Retour à la liste des articles

Mercredi 17 janvier 2018
Écrit par Highlands conseil

La norme IAS 16 et la dépréciation d'actifs immobilisés

 

    La diversité des normes comptables relatives à chaque région ou pays a mené à l’adoption d’un référentiel comptable qui s’applique uniquement aux sociétés cotées dans le marché boursier européen. Cela signifie que, pour un souci d’harmonisation des systèmes comptables de ces sociétés par secteurs d’activité, leurs méthodes de comptabilisation doivent désormais obéir aux mêmes normes, les IFRS (International Financial Reporting Standards). Ces normes sont établies par l'IASB (International Accounting Standard Board). Et les IFRS se sont substituées aux IAS (International Accounting Standards). Mais toutes les IAS n’ont pas été remplacées par les normes IFRS. Certaines anciennes normes comptables internationales, comme l’IAS 36 et l’IAS 16, sont toujours valables.
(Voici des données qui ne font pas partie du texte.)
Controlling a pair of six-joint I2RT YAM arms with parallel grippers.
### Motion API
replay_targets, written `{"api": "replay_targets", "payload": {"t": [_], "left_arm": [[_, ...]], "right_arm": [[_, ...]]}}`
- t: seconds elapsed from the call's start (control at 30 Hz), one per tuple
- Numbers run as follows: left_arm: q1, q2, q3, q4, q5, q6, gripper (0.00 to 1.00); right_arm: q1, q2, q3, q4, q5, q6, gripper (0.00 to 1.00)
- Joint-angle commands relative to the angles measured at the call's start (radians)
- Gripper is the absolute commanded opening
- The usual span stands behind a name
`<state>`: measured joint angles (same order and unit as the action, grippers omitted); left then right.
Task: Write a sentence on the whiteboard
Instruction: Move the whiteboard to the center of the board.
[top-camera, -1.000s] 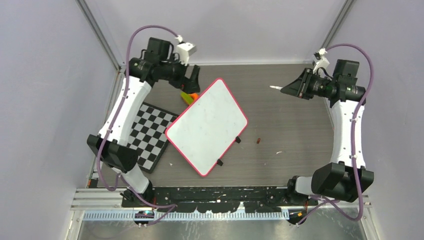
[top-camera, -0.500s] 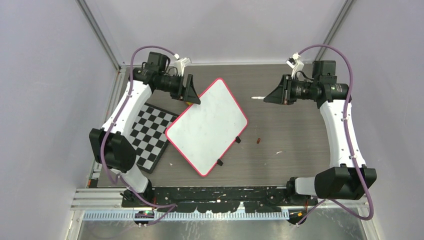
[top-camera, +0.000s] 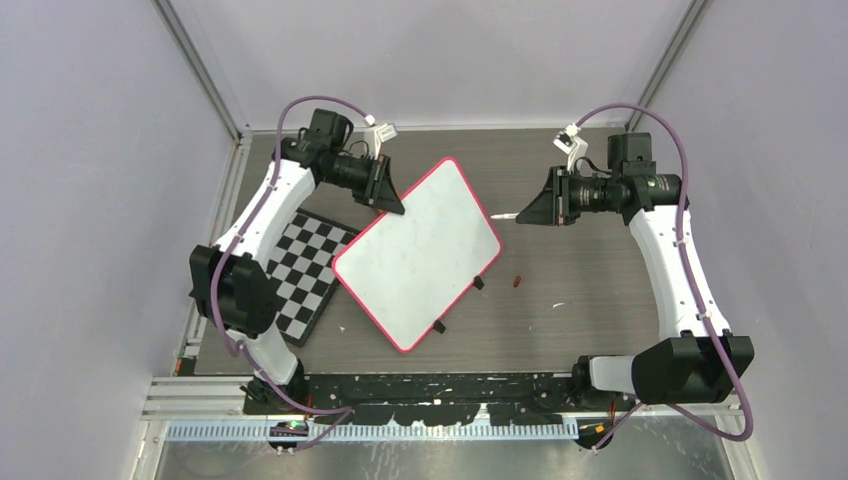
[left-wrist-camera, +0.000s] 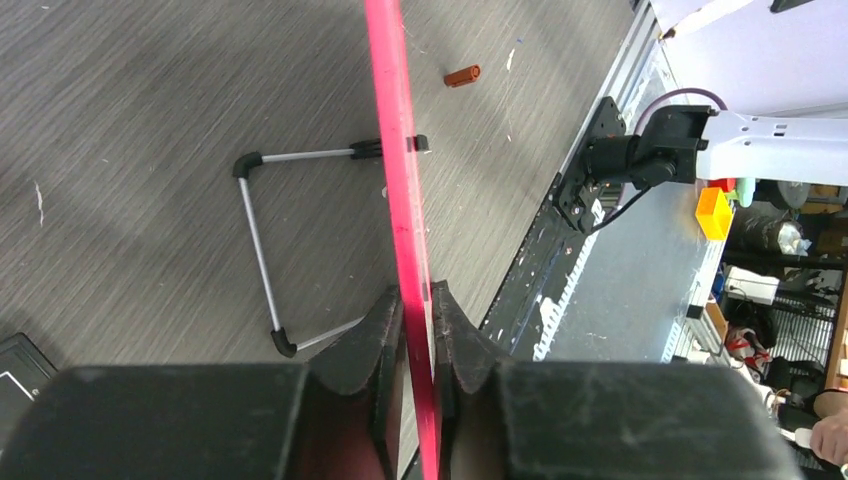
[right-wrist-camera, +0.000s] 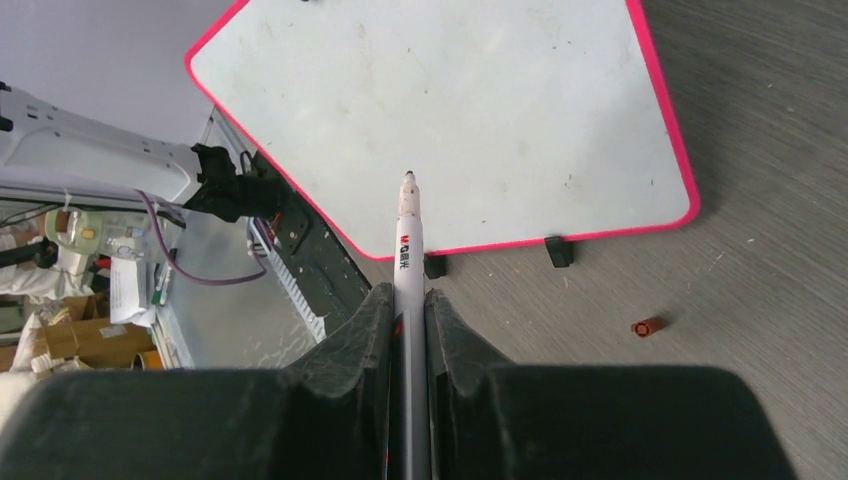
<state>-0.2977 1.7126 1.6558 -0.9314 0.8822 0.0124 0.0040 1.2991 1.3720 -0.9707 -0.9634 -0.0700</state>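
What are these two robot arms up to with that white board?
They are getting ready to write on it. The left gripper is clamped on the pink rim of the whiteboard, holding it by its far edge. The right gripper holds an uncapped marker with its tip aimed at the board. The board's surface is blank, so no writing has begun. A small reddish cap lies on the table beside the board.
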Motion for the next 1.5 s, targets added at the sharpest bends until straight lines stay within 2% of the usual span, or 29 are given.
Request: {"api": "replay_targets", "payload": {"t": [0.0, 0.27, 0.53, 0.8, 0.97, 1.23, 1.47], "left_arm": [[-0.028, 0.015, 0.017, -0.021, 0.065, 0.068, 0.10], [-0.043, 0.065, 0.046, -0.072, 0.082, 0.126, 0.02], [-0.062, 0.074, 0.079, -0.088, 0.069, 0.120, 0.04], [-0.043, 0.018, 0.166, -0.149, -0.010, 0.119, 0.50], [0.047, -0.070, 0.088, -0.098, -0.038, 0.079, 0.71], [0.204, -0.203, -0.037, -0.155, 0.061, 0.118, 0.81], [0.293, -0.346, -0.217, -0.096, 0.106, 0.095, 0.87]], "right_arm": [[0.035, -0.058, -0.014, 0.027, -0.038, -0.011, 0.00], [0.057, -0.074, -0.023, 0.031, -0.068, -0.016, 0.00], [0.089, -0.090, -0.017, 0.041, -0.046, -0.013, 0.00], [0.144, -0.069, 0.022, 0.060, 0.006, -0.001, 0.00], [0.215, -0.026, 0.096, 0.046, 0.047, -0.011, 0.00], [0.375, 0.067, 0.218, -0.018, 0.126, -0.071, 0.00], [0.525, 0.131, 0.285, -0.019, 0.187, -0.091, 0.00]]}}
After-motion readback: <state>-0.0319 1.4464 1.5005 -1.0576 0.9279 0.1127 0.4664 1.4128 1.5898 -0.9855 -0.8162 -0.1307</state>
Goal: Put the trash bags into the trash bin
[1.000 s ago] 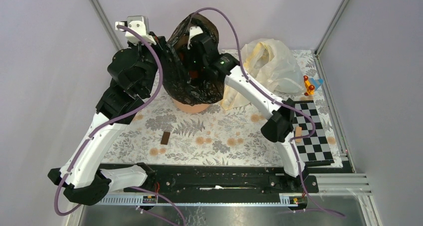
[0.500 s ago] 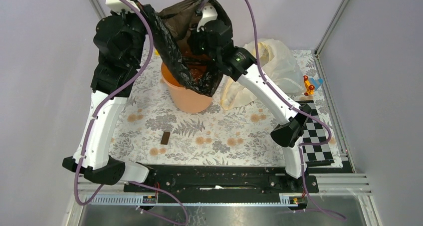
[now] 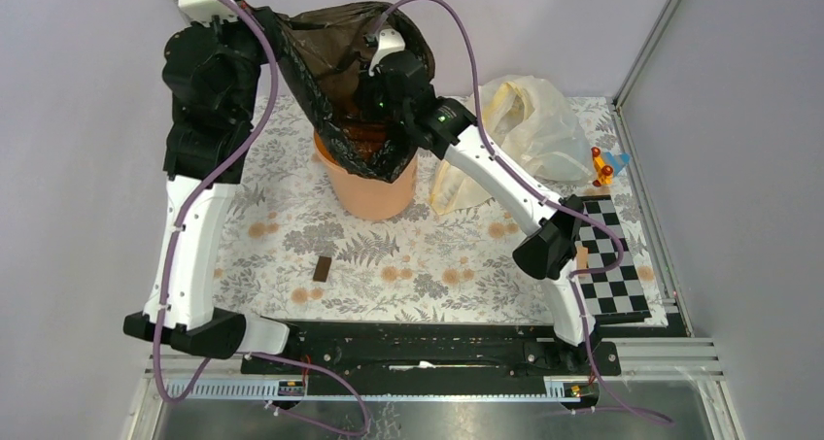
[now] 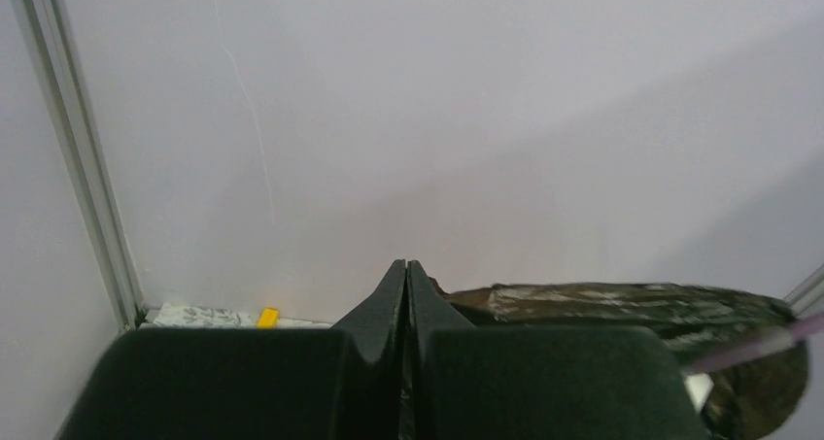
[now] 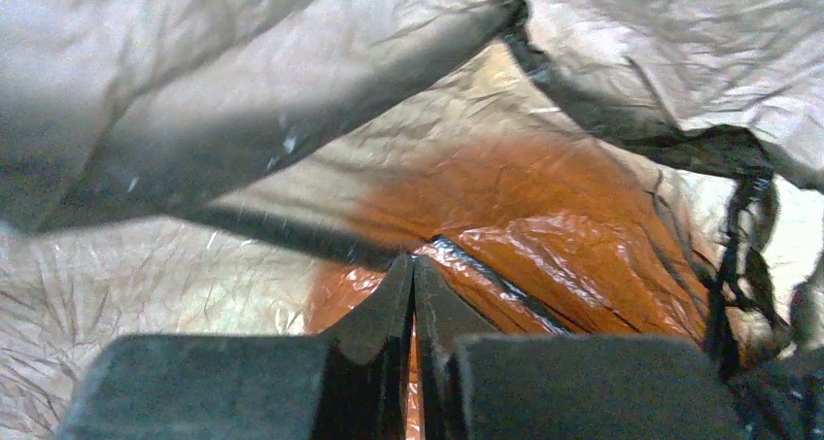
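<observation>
The black trash bag [image 3: 326, 71] is stretched open, brownish and see-through, above the peach-orange trash bin [image 3: 374, 195]. Its bottom hangs into the bin's mouth. My left gripper [image 3: 272, 22] is raised high at the back left and is shut on the bag's left rim. In the left wrist view its jaws [image 4: 406, 270] are pressed together, with the bag's edge [image 4: 622, 304] running off to the right. My right gripper [image 3: 377, 66] is shut on the bag's right side. In the right wrist view [image 5: 413, 265] it looks through the film [image 5: 223, 119] at the orange bin [image 5: 544, 217].
A cream-white plastic bag [image 3: 530, 124] lies right of the bin. A small coloured toy [image 3: 604, 168] and a checkerboard [image 3: 607, 255] are at the right edge. A small brown block [image 3: 322, 268] lies on the flowered mat. The back wall is close behind the bag.
Both grippers have risen with the bag, the left one up and to the left. The bag has been pulled up and open, and the bin's upper wall now shows.
</observation>
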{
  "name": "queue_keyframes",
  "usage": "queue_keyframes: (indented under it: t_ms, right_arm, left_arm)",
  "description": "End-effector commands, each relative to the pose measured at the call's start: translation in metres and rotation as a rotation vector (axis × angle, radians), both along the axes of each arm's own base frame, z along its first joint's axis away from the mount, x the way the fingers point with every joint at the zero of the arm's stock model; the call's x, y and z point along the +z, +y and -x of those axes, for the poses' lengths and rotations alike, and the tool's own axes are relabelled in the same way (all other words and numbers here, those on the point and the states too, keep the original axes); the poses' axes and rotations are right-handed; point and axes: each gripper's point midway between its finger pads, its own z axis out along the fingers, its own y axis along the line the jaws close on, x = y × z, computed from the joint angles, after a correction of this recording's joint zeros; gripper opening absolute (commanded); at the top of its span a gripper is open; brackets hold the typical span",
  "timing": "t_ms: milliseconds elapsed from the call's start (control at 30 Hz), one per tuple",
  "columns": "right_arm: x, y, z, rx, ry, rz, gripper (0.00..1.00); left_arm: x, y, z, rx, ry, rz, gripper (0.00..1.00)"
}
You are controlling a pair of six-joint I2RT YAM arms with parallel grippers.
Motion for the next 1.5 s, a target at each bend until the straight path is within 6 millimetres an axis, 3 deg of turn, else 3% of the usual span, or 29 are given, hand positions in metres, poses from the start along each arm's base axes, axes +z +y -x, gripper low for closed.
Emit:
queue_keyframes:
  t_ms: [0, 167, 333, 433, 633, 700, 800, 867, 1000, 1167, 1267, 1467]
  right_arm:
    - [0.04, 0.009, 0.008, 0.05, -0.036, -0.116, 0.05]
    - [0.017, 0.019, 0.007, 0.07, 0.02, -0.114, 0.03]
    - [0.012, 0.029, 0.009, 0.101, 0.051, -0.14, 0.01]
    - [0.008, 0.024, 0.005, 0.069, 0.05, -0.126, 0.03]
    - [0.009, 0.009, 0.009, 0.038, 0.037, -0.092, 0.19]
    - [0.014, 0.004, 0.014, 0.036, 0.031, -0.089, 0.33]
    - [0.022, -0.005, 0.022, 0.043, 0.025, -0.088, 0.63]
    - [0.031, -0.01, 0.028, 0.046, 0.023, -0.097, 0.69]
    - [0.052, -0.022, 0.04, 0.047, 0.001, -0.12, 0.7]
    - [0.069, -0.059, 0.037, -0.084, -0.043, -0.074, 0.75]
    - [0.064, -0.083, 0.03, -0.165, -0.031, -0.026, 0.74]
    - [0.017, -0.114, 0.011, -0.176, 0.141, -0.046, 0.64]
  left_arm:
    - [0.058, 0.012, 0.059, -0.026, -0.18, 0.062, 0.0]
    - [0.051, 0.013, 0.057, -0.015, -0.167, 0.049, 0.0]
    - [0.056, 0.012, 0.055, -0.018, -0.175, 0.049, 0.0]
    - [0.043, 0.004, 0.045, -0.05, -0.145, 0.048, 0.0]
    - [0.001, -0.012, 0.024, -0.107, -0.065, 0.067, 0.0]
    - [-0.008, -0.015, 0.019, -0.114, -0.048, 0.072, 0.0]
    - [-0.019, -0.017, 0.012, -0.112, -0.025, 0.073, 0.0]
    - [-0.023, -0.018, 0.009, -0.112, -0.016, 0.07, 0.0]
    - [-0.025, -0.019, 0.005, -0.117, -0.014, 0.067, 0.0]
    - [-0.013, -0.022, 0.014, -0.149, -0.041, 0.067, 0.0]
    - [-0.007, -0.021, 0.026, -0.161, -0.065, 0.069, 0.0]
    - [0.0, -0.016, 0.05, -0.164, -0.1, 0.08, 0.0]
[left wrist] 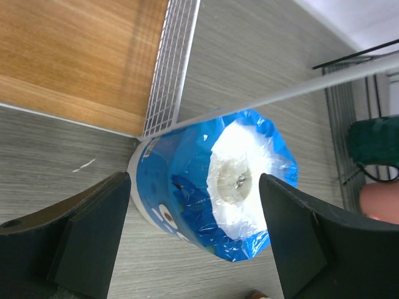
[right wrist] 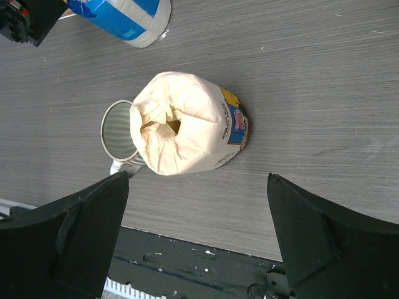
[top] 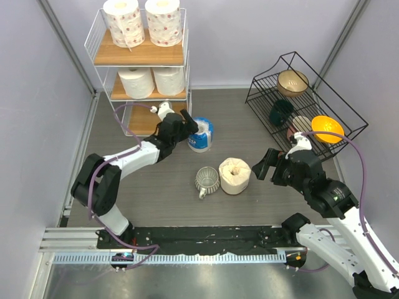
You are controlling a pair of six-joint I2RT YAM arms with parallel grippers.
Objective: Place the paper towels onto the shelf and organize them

Tandis que les premières s’appliquent à la dépréciation d’actifs, les secondes traitent des immobilisations corporelles.

 

Actifs immobilisés : conception comptable et dépréciation:



    L’actif immobilisé est le haut bilan de l’entreprise, c’est l’ensemble constitué par les actifs corporels et incorporels. Les actifs immobilisés financiers entrent également en ligne de compte. Concrètement, les actifs corporels ont une substance physique. C’et le mobilier de l’entreprise. Les actifs incorporels, quant à eux, se rapportent au fonds de commerce, aux droits de propriété intellectuelle et industrielle, aux propriétés numériques… Enfin, les actifs financiers sont les biens monétaires qui font l’objet de placements. En d’autres termes, par actif immobilisé, il faut entendre tous les biens matériels et immatériels qui se rattachent à l’activité d’une entreprise et qui ne sont pas aliénés durant le cycle de son exploitation. De ce point de vue, il se distingue de l’actif circulant. Ainsi, l’outil de production et les éléments durables constituent cet actif. Il a une valeur qui est mentionnée dans le bilan. Ladite valeur est évolutive et peut connaître des dépréciations dues à une utilisation prolongée ou à l’obsolescence technique. Cette perte de valeur fait l’objet d’une constatation à la fin de l’exercice comptable. La norme IAS 16, qui s’intéresse particulièrement aux immobilisations corporelles, permet aux utilisateurs des états financiers d’avoir une vision claire des dépréciations d’actifs à caractère corporel. Dès lors, elle prescrit le traitement comptable qui s’adapte aux flux d’investissements réalisés par une entité, de sorte que les variations des mouvements des capitaux n’affectent pas la véritable mesure de la valeur de l’immobilisation corporelle. Pour toutes les dépréciations d'actifs, la norme IAS 36 doit être mise en application.
 

La norme IAS 36 au sujet de la dépréciation d'actifs:



    La valeur comptable des actifs d’une entreprise ne doit pas être supérieure à leur valeur recouvrable. C’est dans ce sens que la norme comptable internationale IAS 36 est établie. Elle détermine les procédures à mettre en place pour respecter ce principe. Tous les actifs de l’entreprise, pris isolément, sont concernés par l’application de cette norme, notamment lorsqu’ils génèrent des cash-flows. Autrement dit, la norme est mise en pratique à l’égard de toutes les unités génératrices de trésorerie. Et les actifs qui ne produisent pas directement une plus-value doivent être rattachés à de telles unités. Dans chaque entreprise, il convient donc d’apprécier avec soin le concept d’unité génératrice de trésorerie, pour une bonne application de la norme. Toutefois, il existe une exception : les actifs qui sont du ressort des normes IAS 2, IAS 11, IAS 12, IAS 19, IAS 39, IAS 40 et IAS 41 échappent à cette norme comptable. Par ailleurs, contrairement aux normes IFRS établies par L’IASC, la norme IAS 36 révisée de l’IASB, relative à la dépréciation d’actifs immobilisés, prévoit des tests de dépréciation s’il existe des indices de baisse de valeur. Mais cette obligation ne concerne pas certaines immobilisations incorporelles. Ainsi, à côté de la détermination de la valeur actuelle du bien, il s’agit de constater et de suivre les indicateurs internes et externes de baisse de valeur. À cet effet, les indices de dépréciation d'actifs peuvent être une perte significative de la valeur du bien sur le marché, des perspectives conjoncturelles dégradées, des disjonctions technologiques dans le secteur considéré, l’obsolescence de l’actif ou la détérioration du bien.